Bagian Lima

1.1K 100 40
                                    

Dengan mata yang masih setengah terpejam, Nayra terbangun dari tempat tidurnya. Nayra ingat bahwa hari ini ia harus kembali ke sekolah, tetapi hatinya itu tak sepenuhnya ingin pergi. Ia benar-benar tak ingin kembali ke sekolah.

Orang bilang, masa-masa SMA itu adalah masa paling indah di fase kehidupan. Katanya, kita dapat mempunyai teman yang banyak, juga terlibat cinta monyet yang memabukkan.

Namun, Nayra bahkan tidak mengalami salah satunya.

Boro-boro terlibat cinta monyet. Aku saja gak pernah lihat monyet.

Begitu pemikiran Nayra yang masih polos dan jauh dari pengalaman. Ia seperti manusia purba, yang jauh dari abad kehidupan.

"Nayra! Cepat keluar! Jangan berani-beraninya kamu bolos lagi, ya!"

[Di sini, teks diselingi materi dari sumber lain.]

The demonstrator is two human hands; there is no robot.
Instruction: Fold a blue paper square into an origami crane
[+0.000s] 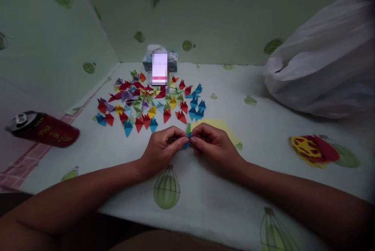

Teriakan nyaring itu berasal dari Hilda, membuat mata Nayra terbuka seutuhnya. Ia mendengus, sampai kapan ia harus terus-menerus mendengarkan dan mengalah pada orang tuanya?

Nayra keluar sembari memasang wajah masam, kemudian melangkah ke kamar mandi dengan setengah hati.

Melihat Nayra yang sangat aneh itu memancing Rio untuk berkomentar. "Dia benar-benar mau berhenti sekolah? Tumben banget dia males berangkat."

"Mungkin karena lihat kamu yang males-malesan, jadi dia termotivasi untuk ngikutin jejak ayahnya," sarkas Hilda.

Dan hal itu kembali memancing keributan antara mereka berdua. "Kamu bisa gak untuk gak cari ribut sehari aja? Aku lagi malas ribut hari ini, Hilda."

Sontak ucapan Rio membuat Hilda tertawa, "Hebat kamu, Mas. Ribut aja malas, gimana ngelakuin yang lain?"

Keributan mereka terus berlangsung bahkan sampai Nayra berangkat ke sekolah. Benar kata Nayra, orang tuanya itu tak akan sadar walaupun Nayra sudah berangkat.

Dengan langkah yang berat, Nayra terpaksa untuk berangkat ke sekolah. Hatinya masih terpaut di rumah. Entah kenapa, dia sangat bosan menjalani rutinitasnya yang hanya itu-itu saja.

Nayra ingin mengubahnya, setidaknya jalan awalnya adalah bolos sekolah, tetapi lagi-lagi ia harus mendengarkan ucapan orang tuanya.

"Empat enam, empat enam."

Empat enam-empat enam adalah suara khas dari sopir atau kernet angkot yang berusaha menarik penumpang. Itu menandakan bahwa angkotnya masih belum penuh -- walaupun tak jarang juga yang suka memaksa bahkan sampai berdempet-dempet.

"Gak, Bang, itu udah penuh," tolak Nayra ketika ia mengintip ke dalam angkot dan ternyata di dalamnya sudah sumpek.

"Nggak, Neng, masih bisa digeser, kok," ucap abang angkot yang sedikit memaksa.

"Geser apanya, Bang? Udah, saya mau tunggu angkot lain aja."

"Nanti telat loh sekolahnya. Mending naik aja, masih bisa digeser, kok."

"Saya bilang gak mau, Bang. Saya mau tunggu angkot lain aja," kekeh Nayra yang akhirnya membuat abang angkot itu menyerah dan melajukan mobilnya.

Dan benar saja, Nayra menjadi telat sekolah hanya karena menunggu angkot yang sepi. Entah kenapa pagi itu angkutan umum sangat diminati banyak orang, sehingga Nayra harus menunggu sampai setengah jam demi kenyamanannya.

Keterlambatan Nayra yang memang sudah sering itu tak lagi membuat satpam penjaga gerbang terkejut. Dengan santai satpam itu membukakan pintu untuk Nayra. Sebab, guru-guru selalu mengecualikan hukuman untuk Nayra. Alasan 'saya harus belajar dulu sebelum berangkat' membuatnya bebas dari hukuman. Guru-guru pun tahu, itu memang alasan yang sesungguhnya. Kepintarannya yang terkadang di luar nalar membuatnya sering mengikuti olimpiade ataupun sekedar  dipanggil ke depan kelas untuk mengerjakan soal.